EXERCISE DIRECTIONS
Give back the whole listing exactly as shown.
** GIVEN MATERIAL follows **
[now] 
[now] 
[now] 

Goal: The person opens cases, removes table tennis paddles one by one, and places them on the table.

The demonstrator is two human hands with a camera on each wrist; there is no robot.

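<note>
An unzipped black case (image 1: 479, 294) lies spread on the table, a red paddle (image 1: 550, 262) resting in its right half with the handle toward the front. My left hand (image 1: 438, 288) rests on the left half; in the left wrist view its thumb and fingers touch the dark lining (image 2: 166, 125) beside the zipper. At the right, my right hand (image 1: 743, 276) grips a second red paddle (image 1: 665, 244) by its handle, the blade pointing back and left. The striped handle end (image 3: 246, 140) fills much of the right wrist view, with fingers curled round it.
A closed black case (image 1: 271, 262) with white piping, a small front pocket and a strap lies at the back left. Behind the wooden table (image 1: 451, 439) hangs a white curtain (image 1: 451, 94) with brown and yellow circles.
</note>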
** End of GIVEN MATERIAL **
EXERCISE ANSWER
[now] 
[now] 
[now] 

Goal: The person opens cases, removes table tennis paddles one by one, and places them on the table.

The demonstrator is two human hands with a camera on each wrist; there is no robot.

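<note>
An unzipped black case (image 1: 479, 294) lies spread on the table, a red paddle (image 1: 550, 262) resting in its right half with the handle toward the front. My left hand (image 1: 438, 288) rests on the left half; in the left wrist view its thumb and fingers touch the dark lining (image 2: 166, 125) beside the zipper. At the right, my right hand (image 1: 743, 276) grips a second red paddle (image 1: 665, 244) by its handle, the blade pointing back and left. The striped handle end (image 3: 246, 140) fills much of the right wrist view, with fingers curled round it.
A closed black case (image 1: 271, 262) with white piping, a small front pocket and a strap lies at the back left. Behind the wooden table (image 1: 451, 439) hangs a white curtain (image 1: 451, 94) with brown and yellow circles.
</note>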

The exercise requires nothing more.